Precision's ability to meet timing is fine... usually our timing issues
aren't synthesis related but rather are a Xilinx tool issue. At one time,
when we tried Xilinx's XST native synthesis tool, we found that the XST
results were much worse than Precision, and caused timing violations. This
was particularly evident in state-machine optimizations. We did notice a
few cases where Precision did not implement logic ideally. For example,
conditionally incrementing counters would have the clock enable signal
routed into the carry-in input rather than the clock-enable flop input. This
is functionally equivalent but much worse in timing. I believe Mentor has
fixed this. But again, usually our timing issues are a P&R problem, not
synthesis.
Precision's biggest plus is its quality of results. I don't have a lot of
experience with other products, but our designs have yet to perform better
on another product. I have done a lot of synthesizing in the last 6
months... Our Precision flow is very streamlined -- I run it, I get a
result, and I am happy with it. Since most of what I do involves
scripting, I don't use Precision's GUI very much.
- Tsvi Slonim
Matisse Networks, Inc. Mountain View, CA
---- ---- ---- ---- ---- ---- ----
From: Awanish Verma <awanish=user domain=cisco spot calm>
Hi, John,
I began using Precision Physical in August 2005. So far, I have used it on
one project -- a packet forwarding/rewrite engine. It is a high performance
buffer-oriented design implemented in Virtex-4 FPGA. The fastest clock
requirement for the design is 156 MHz, and needed to be margined at 166 MHz.
I chose Precision for its physical synthesis for the design, which had a
lot of big buffers implemented in an FPGA by stitching in the block RAM
(in Xilinx). Placement of memory and the control logic was an important
criterion.
Setting up the environment was easy, plus I had assistance by the Mentor
FAE. I used it through the CLI in LINUX environment (no GUI).
Precision's biggest advantages are:
1. Multi-pass physical synthesis. Precision performance was similar to
other synthesis tools for a single pass, but its multi-pass results
are better. I got better results for reiterative synthesis by using
Precision physical synthesis for multi-pass place and route.
2. It takes the input from place and route results so timing modification
on critical paths are realistic as compared to rough estimates.
3. Interactive timing analysis with cross probing to see the result of
modified placement.
Improvements needed:
1. We had to keep it updated with the releases of the newest versions of
the Xilinx place and route tools.
2. Stability. When I used it in August 2005 I faced a lot of crashes in
UNIX/Linux environment, which Mentor acknowledged was a bug. Also
there was a bug with the use of Xilinx DCM (frequency divider), which
might have been fixed there were couple of other bugs with Virtex-IV.

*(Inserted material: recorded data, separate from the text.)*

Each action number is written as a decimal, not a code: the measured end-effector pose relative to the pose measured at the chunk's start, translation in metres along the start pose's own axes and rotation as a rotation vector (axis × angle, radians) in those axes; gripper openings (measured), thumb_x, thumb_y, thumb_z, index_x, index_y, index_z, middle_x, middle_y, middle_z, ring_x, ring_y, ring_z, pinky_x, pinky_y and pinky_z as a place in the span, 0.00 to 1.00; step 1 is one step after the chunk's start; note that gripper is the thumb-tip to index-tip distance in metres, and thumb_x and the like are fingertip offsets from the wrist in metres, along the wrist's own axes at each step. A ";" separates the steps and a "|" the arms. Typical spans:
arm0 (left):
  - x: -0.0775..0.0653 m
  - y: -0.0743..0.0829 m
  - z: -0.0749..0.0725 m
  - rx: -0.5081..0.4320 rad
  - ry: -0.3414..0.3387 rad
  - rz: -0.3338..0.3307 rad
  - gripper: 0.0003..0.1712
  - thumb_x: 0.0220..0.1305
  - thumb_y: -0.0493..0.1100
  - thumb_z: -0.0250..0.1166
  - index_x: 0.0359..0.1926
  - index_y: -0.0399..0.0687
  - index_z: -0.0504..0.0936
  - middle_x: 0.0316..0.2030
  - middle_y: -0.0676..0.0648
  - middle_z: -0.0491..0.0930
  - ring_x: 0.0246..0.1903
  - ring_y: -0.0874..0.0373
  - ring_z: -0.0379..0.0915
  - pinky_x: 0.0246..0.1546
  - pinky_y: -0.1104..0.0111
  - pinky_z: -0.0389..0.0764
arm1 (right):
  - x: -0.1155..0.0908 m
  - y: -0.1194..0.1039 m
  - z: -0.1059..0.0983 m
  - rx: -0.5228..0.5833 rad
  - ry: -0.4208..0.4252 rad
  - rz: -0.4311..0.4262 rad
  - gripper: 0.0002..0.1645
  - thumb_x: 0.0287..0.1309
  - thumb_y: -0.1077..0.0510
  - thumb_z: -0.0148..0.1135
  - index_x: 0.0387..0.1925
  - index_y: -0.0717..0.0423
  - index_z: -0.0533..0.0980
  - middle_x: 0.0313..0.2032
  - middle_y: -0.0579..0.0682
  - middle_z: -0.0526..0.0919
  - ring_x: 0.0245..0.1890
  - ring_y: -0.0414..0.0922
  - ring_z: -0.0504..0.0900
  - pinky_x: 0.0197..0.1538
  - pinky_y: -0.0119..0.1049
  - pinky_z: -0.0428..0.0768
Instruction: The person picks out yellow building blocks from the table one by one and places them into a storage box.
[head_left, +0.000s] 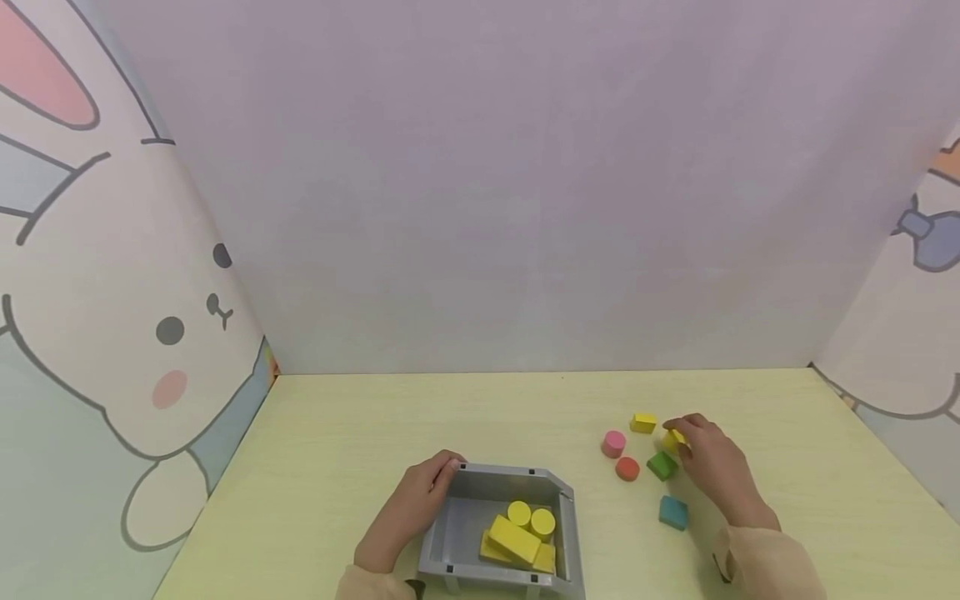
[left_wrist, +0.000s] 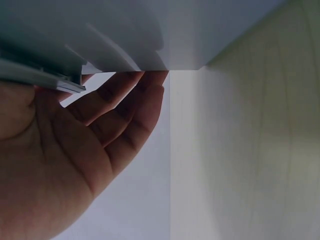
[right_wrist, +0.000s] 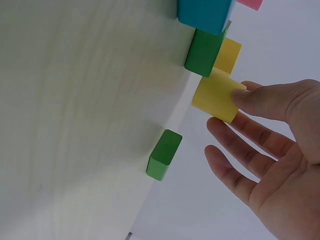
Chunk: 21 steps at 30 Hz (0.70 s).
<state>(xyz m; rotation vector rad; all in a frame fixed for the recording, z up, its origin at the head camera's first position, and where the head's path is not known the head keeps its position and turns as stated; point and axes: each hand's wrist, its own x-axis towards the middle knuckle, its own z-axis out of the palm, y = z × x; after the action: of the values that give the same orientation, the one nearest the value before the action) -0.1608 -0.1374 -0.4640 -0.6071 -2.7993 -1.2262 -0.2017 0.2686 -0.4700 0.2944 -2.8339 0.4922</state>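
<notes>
My left hand (head_left: 420, 497) grips the left wall of a grey plastic bin (head_left: 500, 472) near its far corner. In the left wrist view the fingers of that hand (left_wrist: 100, 130) reach along the bin's outer side, and the thumb is hidden. Inside the bin lie several yellow blocks (head_left: 514, 540), two of them round. Out to the right, my right hand (head_left: 715, 464) pinches a yellow block (right_wrist: 216, 95) between thumb and fingers. Beside it are a green block (head_left: 663, 466) and another yellow block (head_left: 642, 423).
A pink cylinder (head_left: 613, 444), a red round block (head_left: 627, 469) and a teal block (head_left: 673, 512) stand between the bin and my right hand. A second green block (right_wrist: 164, 155) shows in the right wrist view. A pale wall (head_left: 525, 208) rises behind the table.
</notes>
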 end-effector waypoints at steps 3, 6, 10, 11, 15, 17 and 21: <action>0.000 0.000 -0.001 -0.006 -0.002 0.012 0.19 0.72 0.50 0.41 0.43 0.46 0.75 0.42 0.44 0.80 0.44 0.52 0.74 0.43 0.52 0.77 | -0.001 -0.003 0.000 0.001 0.004 0.001 0.19 0.44 0.74 0.61 0.42 0.65 0.75 0.39 0.65 0.76 0.36 0.59 0.76 0.35 0.57 0.79; 0.000 0.000 -0.001 -0.004 -0.003 0.019 0.20 0.72 0.51 0.40 0.43 0.45 0.75 0.42 0.45 0.80 0.44 0.52 0.74 0.43 0.52 0.77 | -0.002 -0.008 -0.001 0.004 0.013 -0.005 0.20 0.43 0.74 0.61 0.42 0.64 0.75 0.39 0.65 0.77 0.36 0.60 0.76 0.36 0.57 0.79; 0.001 0.001 -0.001 -0.005 -0.006 0.016 0.20 0.72 0.51 0.41 0.43 0.46 0.75 0.43 0.45 0.80 0.44 0.52 0.74 0.43 0.52 0.77 | -0.003 -0.014 -0.003 -0.009 0.048 -0.034 0.20 0.41 0.75 0.62 0.42 0.64 0.76 0.39 0.65 0.77 0.36 0.60 0.76 0.35 0.56 0.79; 0.001 0.001 -0.001 -0.005 -0.006 0.016 0.19 0.72 0.51 0.41 0.43 0.46 0.75 0.43 0.45 0.80 0.44 0.53 0.74 0.43 0.52 0.77 | -0.004 -0.016 -0.004 -0.014 0.061 -0.043 0.20 0.41 0.75 0.63 0.41 0.64 0.76 0.39 0.64 0.77 0.36 0.59 0.76 0.35 0.56 0.80; 0.000 0.002 -0.002 -0.008 -0.009 0.013 0.19 0.72 0.51 0.41 0.43 0.46 0.75 0.39 0.47 0.80 0.39 0.55 0.73 0.40 0.53 0.77 | -0.005 -0.020 -0.006 -0.031 0.121 -0.087 0.20 0.40 0.75 0.63 0.40 0.63 0.77 0.38 0.63 0.78 0.34 0.58 0.76 0.32 0.54 0.80; 0.000 0.002 -0.002 -0.005 -0.008 0.007 0.19 0.72 0.51 0.41 0.43 0.47 0.75 0.37 0.48 0.79 0.36 0.57 0.71 0.38 0.54 0.77 | -0.005 -0.023 -0.006 -0.033 0.138 -0.102 0.20 0.39 0.75 0.64 0.40 0.63 0.77 0.38 0.63 0.78 0.34 0.58 0.77 0.31 0.54 0.80; 0.000 0.003 -0.002 0.000 -0.006 -0.006 0.18 0.72 0.50 0.41 0.43 0.48 0.75 0.37 0.49 0.79 0.35 0.59 0.69 0.38 0.55 0.77 | -0.007 -0.030 -0.008 -0.031 0.133 -0.108 0.19 0.39 0.74 0.65 0.39 0.62 0.77 0.38 0.62 0.79 0.34 0.58 0.77 0.28 0.52 0.80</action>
<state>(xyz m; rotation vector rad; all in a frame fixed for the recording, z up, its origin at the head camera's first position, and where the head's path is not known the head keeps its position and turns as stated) -0.1597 -0.1371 -0.4613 -0.6044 -2.8076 -1.2278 -0.1867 0.2443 -0.4558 0.3911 -2.6777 0.4280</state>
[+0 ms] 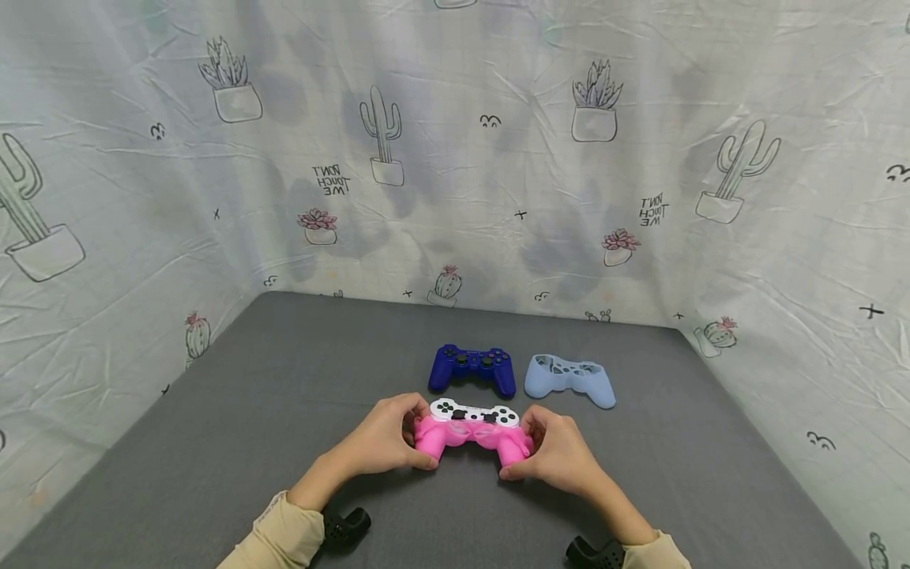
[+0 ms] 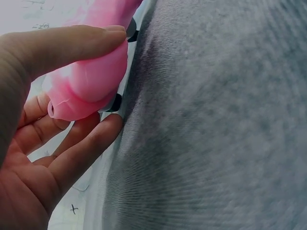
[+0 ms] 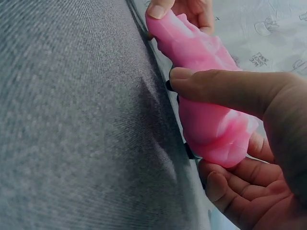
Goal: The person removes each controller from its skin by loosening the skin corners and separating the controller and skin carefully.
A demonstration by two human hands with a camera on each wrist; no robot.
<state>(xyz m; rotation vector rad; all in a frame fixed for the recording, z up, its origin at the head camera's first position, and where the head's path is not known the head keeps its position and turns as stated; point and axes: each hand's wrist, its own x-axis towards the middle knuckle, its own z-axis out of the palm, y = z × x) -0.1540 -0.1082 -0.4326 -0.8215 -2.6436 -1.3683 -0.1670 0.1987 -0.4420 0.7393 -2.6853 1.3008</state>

Mentor says the UNIX/Linux issue will be fixed by Q306.
3. Make it more 'industry standard'
Mentor's support for Synopsys Design Constraints (SDC) was good, as well as
generating the netlist and scripts which can be analyzed in PrimeTime. I
have only had limited use of Precision's cross-probing and interactive
timing analysis but my first impression is that they were very useful.
On a scale of 1 to 10, I would rate Precision Physical an 8, provided it is
stable. I would surely recommend the more stable version of the tool.